Per la Camera di commercio fondi dimezzati e la fusione
Tagli ai contributi che arrivano al 50% nel 2017. Per quota 80mila iscritti servirà un’alleanza Il presidente Govoni: misure sbagliate, noi siamo efficienti. Daremo 3,5 milioni alle imprese
La Camera di commercio non rischia più la stessa sopravvivenza ma il ridimensionamento dell’attività, e una fusione con almeno una realtà vicina, sembrano inevitabili. Sono gli effetti combinati del già definito taglio lineare dei contributi camerali e del limite minimo di 80mila imprese iscritte, che il governo sembra intenzionato a imporre per legge. «Le cose sono cambiate in meglio rispetto a qualche mese fa, quando l’obiettivo era la chiusura dell’intero sistema, ma l’orizzonte oltre il 2015 resta nebuloso e certo i tagli lineari sono un grosso errore perché penalizzano le Camere efficienti e senza residui come la nostra» è il brindisi natalizio, certo poco gioioso, del presidente di Largo Castello, Paolo Govoni. Ferrara, in soldoni, incassa quest’anno oltre il 90% dei 5,8 milioni di diritti camerali pieni («una delle percentuali più alte d’Italia» ha fatto notare il direttore Mauro Giannattasio), mentre l’anno prossimo dovrà accontentarsi di una base di 3,7 milioni, a causa del taglio del 35% che diventerà 40% l’anno successivo e 50% nel 2017. Ciò nonostante Largo Castello riuscirà a distribuire l’anno prossimo 3,5 milioni al sistema delle imprese, quindi il 76% delle entrate camerali da diritti “torna” alle aziende. L’anno prossimo si punterà soprattutto su piani di ristrutturazione, fondi europei, contributi a fondo perduto, sostegno al comparto manifatturiero, Expo 2015, burocrazia («lotta senza quartiere» predica Govoni) e azioni sperimentali in favore dell’export.

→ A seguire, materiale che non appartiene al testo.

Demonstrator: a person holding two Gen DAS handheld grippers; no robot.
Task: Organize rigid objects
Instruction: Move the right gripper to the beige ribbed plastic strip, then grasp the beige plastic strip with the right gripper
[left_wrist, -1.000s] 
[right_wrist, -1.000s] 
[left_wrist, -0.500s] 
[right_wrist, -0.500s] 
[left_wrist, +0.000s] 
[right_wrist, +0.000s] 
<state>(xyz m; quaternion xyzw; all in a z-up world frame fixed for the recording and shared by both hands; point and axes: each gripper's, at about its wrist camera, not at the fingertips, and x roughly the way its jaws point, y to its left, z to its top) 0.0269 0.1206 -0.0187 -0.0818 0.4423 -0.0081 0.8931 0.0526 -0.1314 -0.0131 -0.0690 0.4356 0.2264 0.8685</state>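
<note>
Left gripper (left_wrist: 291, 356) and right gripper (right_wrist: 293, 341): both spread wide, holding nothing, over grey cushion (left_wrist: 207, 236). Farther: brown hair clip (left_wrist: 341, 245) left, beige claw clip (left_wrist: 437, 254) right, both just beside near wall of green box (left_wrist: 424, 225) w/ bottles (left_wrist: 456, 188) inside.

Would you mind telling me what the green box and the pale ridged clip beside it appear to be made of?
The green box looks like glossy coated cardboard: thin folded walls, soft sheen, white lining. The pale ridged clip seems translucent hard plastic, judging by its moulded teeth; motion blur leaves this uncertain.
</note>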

Tra i fiori all’occhiello della Camera di commercio ci sono l’accordo di programma con Unife e Comune di Ferrara «per produrre programmazione e orientamente in favore delle imprese che vogliono insediarsi» ha detto Tiziano Tagliani, in veste di sindaco del capoluogo. Martedì la giunta camerale ha poi deciso di lanciare un bando europeo per affidare ad un’agenzia specializzata il compito di «avvicinare le imprese ferraresi ad alta potenzialità a investitori anche internazionali e non istituzionali - ha reso noto il direttore Giannattasio - Ce ne sono in Italia, come il Politecnico di Milano, e all’estero. L’attuatore sarà pagato in base al numero di contratti che farà siglare». Bisognerà comunque veicolare anche un metodo di lavoro, mettendo magari a frutto l’esperienza di chi, come Gisella Ferri, esporta il 75% della produzione servendosi della fornitura di decine di artigiani: «Per andare all’estero bisogna strutturarsi con il just-in-time, post vendita, competenze linguistiche, altrimenti si ferma tutto dopo il classico fuoco di paglia. Le piccole aziende devono mettersi assieme con joint venture, consorzi, cooperative».
In ogni caso, nel giro di un paio d’anni, anche la Camera di commercio dovrà presumibilmente scegliere un partner con il quale fondersi, per raddoppiare appunto il numero delle aziende iscritte. Partendo da meno di 37mila imprese, per raggiungere quota 80mila basterebbe unirsi a Ravenna o al resto della Romagna, oltre ovviamente a Bologna o Modena. «Stiamo iniziando a ragionare ora sulle unificazioni, posso dire che siamo molto ricercati» ha svelato il presidente. Il motivo sta nell’efficienza di Largo Castello («grazie al nostro personale» è il ringraziamento di Govoni), testimoniata dagli indicatori contenuti nella tabella a fianco, tra i quali spicca gli 1,2 giorni di carico al Registro imprese, contro i 5 di legge: chi s’iscrive a Ferrara, insomma, il giorno dopo può già usufruire di documenti con valore giuridico. È la competitività territoriale, che però il rullo governativo rischia di ridurre a zero.